Exploratory Study Of The ERCC-1 Gene Expression In Colorectal Cancer Cell Lines And In Patients With Colorectal Cancer


Inclusion Criteria:



- Histologically confirmed diagnosis of colorectal cancer.

- ECOG Performance Status 0-2 (Appendix A).

- Patient is a candidate for oxaliplatin based therapy either in the adjuvant or in the
metastatic setting.

- Consent to donate 4 tubes of PBMC of 7 ml of blood each.
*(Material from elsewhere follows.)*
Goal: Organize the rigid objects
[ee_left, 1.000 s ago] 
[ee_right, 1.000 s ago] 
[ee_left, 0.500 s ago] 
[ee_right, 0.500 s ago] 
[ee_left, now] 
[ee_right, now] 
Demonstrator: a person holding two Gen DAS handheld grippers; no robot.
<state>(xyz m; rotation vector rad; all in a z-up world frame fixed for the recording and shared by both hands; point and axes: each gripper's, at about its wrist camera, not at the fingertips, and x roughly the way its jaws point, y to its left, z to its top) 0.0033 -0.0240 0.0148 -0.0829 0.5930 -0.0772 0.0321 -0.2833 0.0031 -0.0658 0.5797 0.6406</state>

- Willing to consider additional post therapy tumor biopsy if applicable (refusal to
consent is not an exclusion criteria).

- Adequate organ function as defined as:

- Neutrophil count > 1500/μl

- Platelets > 75,000/ μl

- Hemoglobin > 8 g/dl

- Bilirubin < 2.0 X upper limit of normal

- Creatinine < 2 mg% or calculated clearance > 40 ml/mt

- The patient must have signed a consent form approved by the Albert Einstein College
of Medicine Cancer Center CCI and Montefiore Medical Center IRB

Exclusion Criteria:

- No other significant underlying medical condition that will, in the opinion of the
principal investigator or designees, make administration of oxaliplatin unusually
hazardous, such as significant hepatic, bone marrow and/or cardiac disease, requiring
active medical treatment.

- Pregnant women or women of child bearing potential not practicing birth control or
sexually active males unwilling to practice contraception during the study.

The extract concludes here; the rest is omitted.